TASK DIRECTIONS
Reproduce the listing verbatim.

STORED DATA

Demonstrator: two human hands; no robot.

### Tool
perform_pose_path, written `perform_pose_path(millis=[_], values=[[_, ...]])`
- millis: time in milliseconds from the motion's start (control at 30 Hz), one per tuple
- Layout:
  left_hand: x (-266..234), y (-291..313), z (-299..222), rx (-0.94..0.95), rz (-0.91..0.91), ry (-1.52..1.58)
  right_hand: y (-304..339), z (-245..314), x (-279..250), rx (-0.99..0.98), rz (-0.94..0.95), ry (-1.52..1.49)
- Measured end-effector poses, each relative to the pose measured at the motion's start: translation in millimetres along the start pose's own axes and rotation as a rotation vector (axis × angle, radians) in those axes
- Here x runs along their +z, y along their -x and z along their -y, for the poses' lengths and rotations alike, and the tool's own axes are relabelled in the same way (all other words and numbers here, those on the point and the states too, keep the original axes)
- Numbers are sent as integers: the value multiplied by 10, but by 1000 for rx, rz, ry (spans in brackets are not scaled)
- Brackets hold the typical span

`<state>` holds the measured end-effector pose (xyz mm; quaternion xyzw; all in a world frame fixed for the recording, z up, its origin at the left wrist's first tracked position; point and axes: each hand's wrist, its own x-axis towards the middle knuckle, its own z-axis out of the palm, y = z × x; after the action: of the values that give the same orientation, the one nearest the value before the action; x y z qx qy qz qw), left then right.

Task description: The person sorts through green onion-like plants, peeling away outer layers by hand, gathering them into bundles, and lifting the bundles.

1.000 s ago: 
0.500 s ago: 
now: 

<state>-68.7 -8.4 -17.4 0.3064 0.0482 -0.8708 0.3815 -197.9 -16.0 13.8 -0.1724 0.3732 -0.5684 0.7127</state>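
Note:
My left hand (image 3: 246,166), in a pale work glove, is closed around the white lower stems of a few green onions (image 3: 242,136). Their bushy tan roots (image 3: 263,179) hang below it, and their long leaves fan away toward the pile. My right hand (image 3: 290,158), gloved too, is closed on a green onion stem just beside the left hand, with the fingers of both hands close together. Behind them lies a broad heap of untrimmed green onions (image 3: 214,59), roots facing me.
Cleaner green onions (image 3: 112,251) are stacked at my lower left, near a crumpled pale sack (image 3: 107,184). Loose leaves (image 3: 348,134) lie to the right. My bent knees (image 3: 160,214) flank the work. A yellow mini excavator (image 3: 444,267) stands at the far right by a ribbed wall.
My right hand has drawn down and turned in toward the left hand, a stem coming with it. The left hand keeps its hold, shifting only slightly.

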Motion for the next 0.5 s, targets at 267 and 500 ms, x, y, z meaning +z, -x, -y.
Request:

THE COMPLETED TASK
Demonstrator: two human hands; no robot.

### Tool
perform_pose_path, written `perform_pose_path(millis=[_], values=[[_, ...]])`
- millis: time in milliseconds from the motion's start (control at 30 Hz), one per tuple
- Layout:
  left_hand: x (-266..234), y (-291..313), z (-299..222), rx (-0.94..0.95), rz (-0.91..0.91), ry (-1.52..1.58)
  right_hand: y (-304..339), z (-245..314), x (-279..250), rx (-0.99..0.98), rz (-0.94..0.95), ry (-1.52..1.49)
- Measured end-effector poses, each relative to the pose measured at the motion's start: translation in millimetres along the start pose's own axes and rotation as a rotation vector (axis × angle, radians) in those axes
- Here x runs along their +z, y along their -x and z along their -y, for the poses' lengths and rotations alike, and the tool's own axes are relabelled in the same way (all other words and numbers here, those on the point and the states too, keep the original axes)
- Numbers are sent as integers: the value multiplied by 10, but by 1000 for rx, rz, ry (spans in brackets are not scaled)
- Brackets hold the typical span

`<state>` holds the measured end-effector pose (xyz mm; quaternion xyzw; all in a world frame fixed for the recording, z up, its origin at the left wrist's first tracked position; point and axes: each hand's wrist, its own x-axis towards the middle knuckle, its own z-axis out of the palm, y = z × x; after the action: of the values that give the same orientation, the one nearest the value before the action; x y z qx qy qz qw), left then right.

Task description: The person sorts through green onion-like plants, peeling away outer layers by hand, gathering them into bundles, and lifting the bundles.

1.000 s ago: 
0.500 s ago: 
now: 

<state>-68.7 -8.4 -17.4 0.3064 0.0482 -0.8708 0.3815 -197.9 -16.0 13.8 -0.1724 0.3732 -0.5684 0.7127</state>
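Note:
My left hand (image 3: 246,166), in a pale work glove, is closed around the white lower stems of a few green onions (image 3: 242,136). Their bushy tan roots (image 3: 263,179) hang below it, and their long leaves fan away toward the pile. My right hand (image 3: 290,158), gloved too, is closed on a green onion stem just beside the left hand, with the fingers of both hands close together. Behind them lies a broad heap of untrimmed green onions (image 3: 214,59), roots facing me.
Cleaner green onions (image 3: 112,251) are stacked at my lower left, near a crumpled pale sack (image 3: 107,184). Loose leaves (image 3: 348,134) lie to the right. My bent knees (image 3: 160,214) flank the work. A yellow mini excavator (image 3: 444,267) stands at the far right by a ribbed wall.
My right hand has drawn down and turned in toward the left hand, a stem coming with it. The left hand keeps its hold, shifting only slightly.
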
Motion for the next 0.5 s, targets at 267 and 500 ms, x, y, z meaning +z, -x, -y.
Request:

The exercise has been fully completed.